Antoine Westermann et Paul Bocuse prônent l'union

Lors de l'assemblée générale tenue à l'Ecole des arts culinaires et de l'hôtellerie de Lyon, Antoine Westermann a réaffirmé son désir de rassemblement de la profession...

Si la chambre syndicale de la Haute Cuisine française compte aujourd'hui 72 adhérents, on était très loin de ce nombre, l'autre lundi à l'EACH/Lyon.
Président depuis deux ans, Antoine Westermann l'a déploré et n'est pas dupe des dissensions qui minent aujourd'hui une profession où l'on aurait pourtant bien besoin de reserrer les rangs. Il l'a dit aux adhérents, réaffirmant pour L'Hôtellerie le rôle de rassembleur qu'il entend jouer lors de sa dernière année de mandat.

L'Hôtellerie :
A l'heure de l'assemblée générale, quel est l'état des lieux ?

Antoine Westermann :
Je l'ai toujours dit, mais au bout de deux ans j'en ai la certitude : si nous jouons l'individualisme et que notre demande se limite à notre groupe, c'est fichu.
Avec 80 adhérents, on ne peut espérer inverser la courbe des choses. Il faut ouvrir notre association à tous ceux qui veulent suivre notre démarche.

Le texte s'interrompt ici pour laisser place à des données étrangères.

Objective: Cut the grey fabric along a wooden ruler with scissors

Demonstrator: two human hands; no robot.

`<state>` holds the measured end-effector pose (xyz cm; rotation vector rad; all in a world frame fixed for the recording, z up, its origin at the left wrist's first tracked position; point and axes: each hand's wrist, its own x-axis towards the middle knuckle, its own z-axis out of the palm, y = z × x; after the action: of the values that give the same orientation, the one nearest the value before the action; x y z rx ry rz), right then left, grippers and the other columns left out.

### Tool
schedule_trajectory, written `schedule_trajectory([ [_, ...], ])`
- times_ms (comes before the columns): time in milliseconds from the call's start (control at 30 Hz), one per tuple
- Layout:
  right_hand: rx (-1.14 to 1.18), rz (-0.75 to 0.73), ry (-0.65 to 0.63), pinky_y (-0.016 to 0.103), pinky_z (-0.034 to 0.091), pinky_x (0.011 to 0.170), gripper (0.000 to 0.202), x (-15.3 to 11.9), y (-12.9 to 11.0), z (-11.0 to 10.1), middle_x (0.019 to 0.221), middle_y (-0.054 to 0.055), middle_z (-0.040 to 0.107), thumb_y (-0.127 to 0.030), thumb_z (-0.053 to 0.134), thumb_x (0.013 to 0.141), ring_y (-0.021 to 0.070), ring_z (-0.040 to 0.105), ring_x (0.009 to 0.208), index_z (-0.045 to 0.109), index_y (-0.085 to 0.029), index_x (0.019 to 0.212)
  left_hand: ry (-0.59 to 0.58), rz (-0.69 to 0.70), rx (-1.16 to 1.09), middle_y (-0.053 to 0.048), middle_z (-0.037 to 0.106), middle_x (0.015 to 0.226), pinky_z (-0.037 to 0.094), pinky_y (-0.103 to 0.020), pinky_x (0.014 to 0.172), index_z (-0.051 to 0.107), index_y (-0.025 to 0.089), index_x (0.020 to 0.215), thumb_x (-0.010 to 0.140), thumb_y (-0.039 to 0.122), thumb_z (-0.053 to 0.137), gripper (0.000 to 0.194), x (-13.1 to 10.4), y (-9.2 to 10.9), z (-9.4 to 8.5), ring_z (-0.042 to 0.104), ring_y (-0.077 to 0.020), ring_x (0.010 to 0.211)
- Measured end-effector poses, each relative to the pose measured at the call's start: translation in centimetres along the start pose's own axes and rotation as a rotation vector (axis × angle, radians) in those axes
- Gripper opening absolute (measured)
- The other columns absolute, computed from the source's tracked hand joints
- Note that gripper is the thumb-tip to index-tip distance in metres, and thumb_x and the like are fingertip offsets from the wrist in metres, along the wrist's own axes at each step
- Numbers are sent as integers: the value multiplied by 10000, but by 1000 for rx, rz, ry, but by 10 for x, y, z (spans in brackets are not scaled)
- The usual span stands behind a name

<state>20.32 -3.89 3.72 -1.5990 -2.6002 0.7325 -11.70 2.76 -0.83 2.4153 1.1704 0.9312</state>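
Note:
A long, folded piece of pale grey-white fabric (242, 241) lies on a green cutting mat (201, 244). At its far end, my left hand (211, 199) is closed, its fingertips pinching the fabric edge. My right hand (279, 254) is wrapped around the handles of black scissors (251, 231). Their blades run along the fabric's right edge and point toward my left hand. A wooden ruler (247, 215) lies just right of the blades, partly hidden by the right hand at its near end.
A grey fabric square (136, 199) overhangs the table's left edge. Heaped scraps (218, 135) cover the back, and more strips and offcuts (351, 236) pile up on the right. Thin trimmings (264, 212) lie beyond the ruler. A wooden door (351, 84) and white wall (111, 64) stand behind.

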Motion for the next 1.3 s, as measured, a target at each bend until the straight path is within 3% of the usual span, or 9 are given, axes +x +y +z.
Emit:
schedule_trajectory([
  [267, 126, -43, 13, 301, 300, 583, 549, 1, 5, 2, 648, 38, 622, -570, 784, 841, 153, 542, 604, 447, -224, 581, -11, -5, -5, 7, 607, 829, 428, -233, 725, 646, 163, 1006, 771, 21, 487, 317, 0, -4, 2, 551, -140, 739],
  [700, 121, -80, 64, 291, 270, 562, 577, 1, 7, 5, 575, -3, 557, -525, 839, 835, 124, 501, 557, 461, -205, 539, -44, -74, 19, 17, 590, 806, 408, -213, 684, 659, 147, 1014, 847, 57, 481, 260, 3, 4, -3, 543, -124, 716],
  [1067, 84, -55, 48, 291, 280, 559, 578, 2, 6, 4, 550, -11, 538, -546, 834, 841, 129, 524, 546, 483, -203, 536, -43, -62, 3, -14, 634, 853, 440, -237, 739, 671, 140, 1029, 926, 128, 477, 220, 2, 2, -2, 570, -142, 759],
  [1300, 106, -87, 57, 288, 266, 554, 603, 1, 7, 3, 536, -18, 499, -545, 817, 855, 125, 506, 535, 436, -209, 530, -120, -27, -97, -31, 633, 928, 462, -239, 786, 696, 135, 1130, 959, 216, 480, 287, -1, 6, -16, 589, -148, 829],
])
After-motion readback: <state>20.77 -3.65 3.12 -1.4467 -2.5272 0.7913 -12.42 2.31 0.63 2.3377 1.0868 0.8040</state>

Et nous devons inciter les jeunes qui sont en attente et dans un énorme flou quant à leur avenir à venir nous rejoindre. Si nous n'y prenons pas garde, nous serons submergés et il vaut mieux être forts pour affronter un problème comme celui des 35 heures, ingérable en cuisine.

L'H. :
Ne pensez-vous pas que votre volonté d'élitisme a pu limiter votre recrutement ?

A. W. :
S'il est vrai que nous représentons l'élite de la cuisine française, il est vrai aussi que nous avons beaucoup de difficultés à recruter. Qu'avons-nous fait dans ce domaine, alors que le changement radical dans notre profession nous offre une chance à saisir ? Je pense que l'élitisme sur lequel la chambre syndicale a longtemps fonctionné est révolu. Nous ne devons pas nous limiter aux 3 et 2 étoiles. Un restaurateur qui fait honnêtement son travail est tout à fait respectable et nous pouvons le parrainer. Si demain nous voulons rassembler des jeunes qui ont la passion du métier, nous devons aller vers eux.

L'H. :
Beaucoup de turbulences ont traversé la profession. Lors de votre arrivée, vous vouliez être le président de l'union. Croyez-vous qu'elle soit encore possible ?

A. W. :
Ces deux dernières années, nous n'avons enregistré que trois départs pour raisons personnelles : ce n'est pas significatif d'une désaffection. Il faut cependant reprendre notre travail de recrutement et c'est la décision prise en assemblée générale. Je ne veux fixer aucun objectif, sinon celui de la qualité et la participation de tous. Pour la vivre, j'admets volontiers que la fonction de président est usante. Il faut se donner d'autres moyens de fonctionnement.
Par ailleurs, il est clair qu'aujourd'hui, si nous continuons à jouer individuellement, nous ne ferons pas avancer la profession. Je suis peiné, je l'avoue, que certains s'investissent si peu car il suffit de peu de chose pour que nous arrivions à nos fins. Il ne faut pas se replier mais, au contraire, s'ouvrir à l'autre. Tout le problème est là.

L'H. :
C'est à l'évidence un appel au rassemblement...

A. W. :
Bien sûr ! Il y a eu des départs, mais rien n'est irrémédiable. Il faut rassembler notre profession - les Maîtres cuisiniers de France, les Jeunes restaurateurs, Euro-Toques - autour d'une même idée. Il est primordial de nous affirmer comme artisans et d'être reconnus en tant que tels, comme peuvent l'être les boulangers, les pâtissiers ou les bouchers. Cela passe par le regroupement des forces.

L'H. :
Il vous reste donc un an de mandat pour y parvenir. Et ensuite ?

A. W. :
A un an des élections, aucune candidature ne s'est dégagée. Je travaille pour que nous trouvions un volontaire qui comprenne que c'est un honneur de représenter la profession... même s'il est évident que la présidence est une lourde charge à laquelle on doit consacrer du temps. En ce qui me concerne, trois ans me suffiront et j'entends bien laisser ma place à quelqu'un d'autre.
Propos recueillis par J.-F. Mesplède


"Il est clair qu'aujourd'hui l'individualisme ne fera pas avancer la profession", glisse Antoine Westermann
à Paul Bocuse.

L'appel de Paul Bocuse

"Les cuisiniers doivent se réunir pour créer un puissant syndicat de la cuisine"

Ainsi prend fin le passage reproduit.